In addition, Argentina, Brazil, Canada, France, Germany, Hungary, India,Peru,
Spain and Uruguay later joined by Bolivia and China, on 1 November, 1991,
submitted a draft resolution called 'The transfer of high technology with
military application'. The representative of Brazil referred to remarks made
by the Secretary-General in his 1991 report to the General Assembly regarding
"a formula for cooperation involving greater willingness by the industrialzed
countries to meet the needs of developing countries for science and technology
for peaceful purposes, coupled with genuine openness among recipients about
their end-use." On 6 December 1991, the General Assembly adopted without
a vote a text (as resolution 46/38D) on 'The transfer of high technology with
military application'. It wishes to seek universally acceptable international
norms or guidelines to regulate such transfer and asks the Disarmament Commission
to look into all relevant aspects of the question of the transfer of high
technology with military application in its 1992 session, and to seek to conclude
its work on this matter in its 1993 session. It especially invites all Member
States to make available to the Secretary-General pertinent information and
documents on this subject, taking into account arrangements, laws and regulations
related to international transfers of high technology with military applications,
as appropriate. It is with respect to this that Argentina has decreed as a
general rule that it will not authorize export of materials, equipment, technology,
technical assistance and/or services connected with the conversion and enrichment
of uranium, the reprocessing of fuel, the production of heavy water and the
manufacture of plutonium.
This latter resolution seems to have an even greater impact and importance than the one on transparency of conventional arms. The globalization of technology and the prevention of technological proliferation of highly destabelizing weapons and related technologies, and also scientific and technological cooperation to this effect needs to be supported with a national policy on research development and technology assessment. In the new era of international relations the traditional definition of 'national security' is becoming more and more inadequate. A more comprehensive concept, including economic well-being, ecological and cultural security is needed A more just distribution of resources, especially with respect to technologies, is needed. The international climate should be such that it will favour the use of technology for the benefit and advancement of all. For developing countries the need for access to technology is particularly acute.
Some technological areas are:
Materials technology: this looks like the most 'natural' dual-purpose technology of all. Most programmes are driven by 'civil' requirements and the question remains whether, e.g., Stealth technologies will have a destabilizing effect. In any case, joint ventures and cooperative research prgrammes can help to prevent one-sided developments.
Information Technology: information systems means more than the coupling of computers. Spread of these technologies is very uneven throughout the world with the industrialized countries being at the top. Eventually the information being processed is vital knowledge which means that the collection, dissemination, exchange and transfer of information has to be arranged in a way that the participation of all States is guaranteed.
Biotechnology: genetic engineering as one part of biotechnology is a very controversial technology in some countries like Germany. Both have several criteria in common: transparency at research and development stages is very sketchy and the fear of misuse is widespread. The obvious potentials in some areas, like medicine, need not necessarily outhweigh some of the down-side applications in others, like agriculture.

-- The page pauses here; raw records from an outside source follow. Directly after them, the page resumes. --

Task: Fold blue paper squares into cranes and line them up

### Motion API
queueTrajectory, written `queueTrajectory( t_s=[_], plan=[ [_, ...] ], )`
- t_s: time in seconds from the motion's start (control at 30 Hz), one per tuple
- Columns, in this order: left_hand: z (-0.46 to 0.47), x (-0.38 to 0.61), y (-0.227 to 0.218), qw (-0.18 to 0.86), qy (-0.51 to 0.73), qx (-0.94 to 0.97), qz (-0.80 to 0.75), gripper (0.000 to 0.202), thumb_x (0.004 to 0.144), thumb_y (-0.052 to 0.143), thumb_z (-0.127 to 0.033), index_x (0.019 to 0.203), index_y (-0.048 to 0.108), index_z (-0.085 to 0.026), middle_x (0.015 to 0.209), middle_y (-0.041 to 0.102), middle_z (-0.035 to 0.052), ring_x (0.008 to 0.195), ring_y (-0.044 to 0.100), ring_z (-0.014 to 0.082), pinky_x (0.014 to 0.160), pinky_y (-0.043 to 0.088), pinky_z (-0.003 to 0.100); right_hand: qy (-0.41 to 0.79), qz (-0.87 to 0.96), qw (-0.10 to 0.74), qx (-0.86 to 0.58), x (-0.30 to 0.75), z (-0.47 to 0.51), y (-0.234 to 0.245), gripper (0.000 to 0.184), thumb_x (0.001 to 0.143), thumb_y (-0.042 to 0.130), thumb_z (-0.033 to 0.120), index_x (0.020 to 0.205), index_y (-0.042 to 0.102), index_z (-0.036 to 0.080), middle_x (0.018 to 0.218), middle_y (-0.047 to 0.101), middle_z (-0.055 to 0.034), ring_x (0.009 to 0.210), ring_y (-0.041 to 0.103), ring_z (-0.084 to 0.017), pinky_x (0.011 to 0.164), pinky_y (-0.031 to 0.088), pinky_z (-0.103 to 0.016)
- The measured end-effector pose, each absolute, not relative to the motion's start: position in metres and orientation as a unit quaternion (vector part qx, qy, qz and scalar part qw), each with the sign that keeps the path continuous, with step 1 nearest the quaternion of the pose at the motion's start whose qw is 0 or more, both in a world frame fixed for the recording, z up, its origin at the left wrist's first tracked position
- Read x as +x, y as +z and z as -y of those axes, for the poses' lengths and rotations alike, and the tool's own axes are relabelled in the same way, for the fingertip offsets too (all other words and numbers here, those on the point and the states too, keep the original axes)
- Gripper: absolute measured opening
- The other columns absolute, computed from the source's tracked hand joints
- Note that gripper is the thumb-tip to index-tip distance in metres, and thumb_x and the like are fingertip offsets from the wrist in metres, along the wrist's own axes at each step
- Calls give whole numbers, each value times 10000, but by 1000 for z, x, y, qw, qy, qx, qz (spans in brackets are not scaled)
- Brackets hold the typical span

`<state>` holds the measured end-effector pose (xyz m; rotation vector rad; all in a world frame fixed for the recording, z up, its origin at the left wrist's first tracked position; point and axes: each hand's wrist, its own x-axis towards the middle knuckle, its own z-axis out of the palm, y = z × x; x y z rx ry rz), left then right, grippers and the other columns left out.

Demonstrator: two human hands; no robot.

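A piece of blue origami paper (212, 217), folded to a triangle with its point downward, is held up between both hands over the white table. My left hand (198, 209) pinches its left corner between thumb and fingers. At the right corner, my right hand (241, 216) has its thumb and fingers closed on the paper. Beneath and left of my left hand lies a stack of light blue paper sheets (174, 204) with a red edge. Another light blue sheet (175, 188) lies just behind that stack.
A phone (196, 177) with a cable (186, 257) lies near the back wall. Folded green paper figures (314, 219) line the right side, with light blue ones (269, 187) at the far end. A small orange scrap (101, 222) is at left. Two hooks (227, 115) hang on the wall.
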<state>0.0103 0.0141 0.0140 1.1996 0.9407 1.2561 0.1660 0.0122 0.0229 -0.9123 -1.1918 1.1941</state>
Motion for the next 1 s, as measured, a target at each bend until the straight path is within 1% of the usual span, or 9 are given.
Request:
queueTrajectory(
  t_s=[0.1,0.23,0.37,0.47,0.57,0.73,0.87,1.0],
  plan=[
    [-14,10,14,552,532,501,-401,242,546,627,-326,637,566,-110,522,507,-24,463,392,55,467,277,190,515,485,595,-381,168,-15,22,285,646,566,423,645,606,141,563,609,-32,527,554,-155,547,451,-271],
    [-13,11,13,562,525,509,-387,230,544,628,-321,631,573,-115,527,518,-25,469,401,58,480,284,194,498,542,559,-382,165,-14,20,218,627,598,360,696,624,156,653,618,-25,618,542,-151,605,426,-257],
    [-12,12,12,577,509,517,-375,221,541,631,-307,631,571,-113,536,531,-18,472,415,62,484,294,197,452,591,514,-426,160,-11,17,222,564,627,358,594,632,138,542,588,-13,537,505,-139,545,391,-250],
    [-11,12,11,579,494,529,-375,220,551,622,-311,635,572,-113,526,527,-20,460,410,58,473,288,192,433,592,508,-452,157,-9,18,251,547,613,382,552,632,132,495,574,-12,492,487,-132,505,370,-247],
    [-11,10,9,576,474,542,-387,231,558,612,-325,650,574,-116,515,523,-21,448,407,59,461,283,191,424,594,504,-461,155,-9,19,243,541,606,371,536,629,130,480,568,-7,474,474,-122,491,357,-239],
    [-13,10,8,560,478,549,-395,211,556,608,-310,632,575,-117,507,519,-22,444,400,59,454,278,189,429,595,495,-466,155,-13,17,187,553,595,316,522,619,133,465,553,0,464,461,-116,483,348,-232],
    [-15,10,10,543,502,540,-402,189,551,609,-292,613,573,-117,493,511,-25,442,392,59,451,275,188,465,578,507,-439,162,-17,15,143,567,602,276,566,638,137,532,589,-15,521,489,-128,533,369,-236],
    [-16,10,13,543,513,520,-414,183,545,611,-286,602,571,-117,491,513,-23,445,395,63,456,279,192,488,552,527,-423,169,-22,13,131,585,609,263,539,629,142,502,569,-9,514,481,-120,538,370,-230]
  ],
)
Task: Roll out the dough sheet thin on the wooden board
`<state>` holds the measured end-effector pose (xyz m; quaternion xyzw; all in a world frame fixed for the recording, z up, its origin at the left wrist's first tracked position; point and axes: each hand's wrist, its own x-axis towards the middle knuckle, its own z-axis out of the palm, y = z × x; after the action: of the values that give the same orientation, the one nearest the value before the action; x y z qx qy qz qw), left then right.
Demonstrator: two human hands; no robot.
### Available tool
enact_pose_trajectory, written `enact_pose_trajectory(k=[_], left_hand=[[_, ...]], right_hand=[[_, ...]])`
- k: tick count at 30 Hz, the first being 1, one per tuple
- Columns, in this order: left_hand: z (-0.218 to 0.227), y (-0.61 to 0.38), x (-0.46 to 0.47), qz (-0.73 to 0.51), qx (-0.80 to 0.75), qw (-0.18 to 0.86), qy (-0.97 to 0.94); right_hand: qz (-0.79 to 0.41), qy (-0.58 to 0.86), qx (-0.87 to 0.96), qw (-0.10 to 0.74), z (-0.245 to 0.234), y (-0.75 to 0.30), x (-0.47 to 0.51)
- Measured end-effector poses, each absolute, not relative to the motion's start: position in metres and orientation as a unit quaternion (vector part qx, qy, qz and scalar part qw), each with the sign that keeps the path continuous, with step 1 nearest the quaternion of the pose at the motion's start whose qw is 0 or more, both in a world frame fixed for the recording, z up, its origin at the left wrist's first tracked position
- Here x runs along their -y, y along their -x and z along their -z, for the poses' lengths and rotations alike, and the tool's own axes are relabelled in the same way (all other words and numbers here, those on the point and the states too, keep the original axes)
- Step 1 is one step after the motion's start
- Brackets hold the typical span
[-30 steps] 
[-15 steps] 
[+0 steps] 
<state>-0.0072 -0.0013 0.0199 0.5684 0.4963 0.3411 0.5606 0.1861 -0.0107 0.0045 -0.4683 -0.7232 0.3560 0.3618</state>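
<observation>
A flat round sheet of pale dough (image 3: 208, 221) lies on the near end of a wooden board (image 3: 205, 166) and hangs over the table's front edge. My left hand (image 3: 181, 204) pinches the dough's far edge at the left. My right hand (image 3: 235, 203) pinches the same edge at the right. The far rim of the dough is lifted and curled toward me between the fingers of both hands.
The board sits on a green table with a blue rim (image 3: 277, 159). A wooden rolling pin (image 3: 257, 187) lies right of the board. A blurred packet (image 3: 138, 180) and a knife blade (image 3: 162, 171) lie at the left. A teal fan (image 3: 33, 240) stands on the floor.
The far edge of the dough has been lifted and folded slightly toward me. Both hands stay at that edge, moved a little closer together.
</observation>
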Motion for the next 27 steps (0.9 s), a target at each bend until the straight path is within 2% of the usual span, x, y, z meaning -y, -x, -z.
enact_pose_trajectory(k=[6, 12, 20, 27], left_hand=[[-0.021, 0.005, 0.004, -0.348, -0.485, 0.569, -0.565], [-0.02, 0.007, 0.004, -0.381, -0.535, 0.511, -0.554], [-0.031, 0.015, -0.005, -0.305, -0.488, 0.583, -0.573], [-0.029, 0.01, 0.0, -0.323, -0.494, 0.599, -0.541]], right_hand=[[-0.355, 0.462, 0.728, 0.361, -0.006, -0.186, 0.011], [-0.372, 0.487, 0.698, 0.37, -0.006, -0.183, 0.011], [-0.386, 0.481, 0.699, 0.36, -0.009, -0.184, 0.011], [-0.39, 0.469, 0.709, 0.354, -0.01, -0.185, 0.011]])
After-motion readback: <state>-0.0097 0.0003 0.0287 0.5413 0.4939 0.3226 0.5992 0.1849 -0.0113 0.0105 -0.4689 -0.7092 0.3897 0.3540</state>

The concept of an international arms register and the control of arms transfer is not new. From 1925 to 1938 the League of Nations ran a statistical yearbook on arms imports and exports base on official national statistics.
With the conventional arms register, a first step towards transparency in
armaments has been taken, but there is still some room for scepticism. The
register presents an opportunity to governments to prove to the public that
action on the issue has been taken. The concept of transparancy seems to run
counter to both the interests of producers and recipients. The risk of deception
seems to be rather low because there are other means of information once it
comes to the question of who owns what kind of armaments. Furthermore, the
register is built on trust; verification procedures have not yet been established.
With the cutting of defence expenditures and the need to reorganize defence
industries, commercially sensitive data might be withheld.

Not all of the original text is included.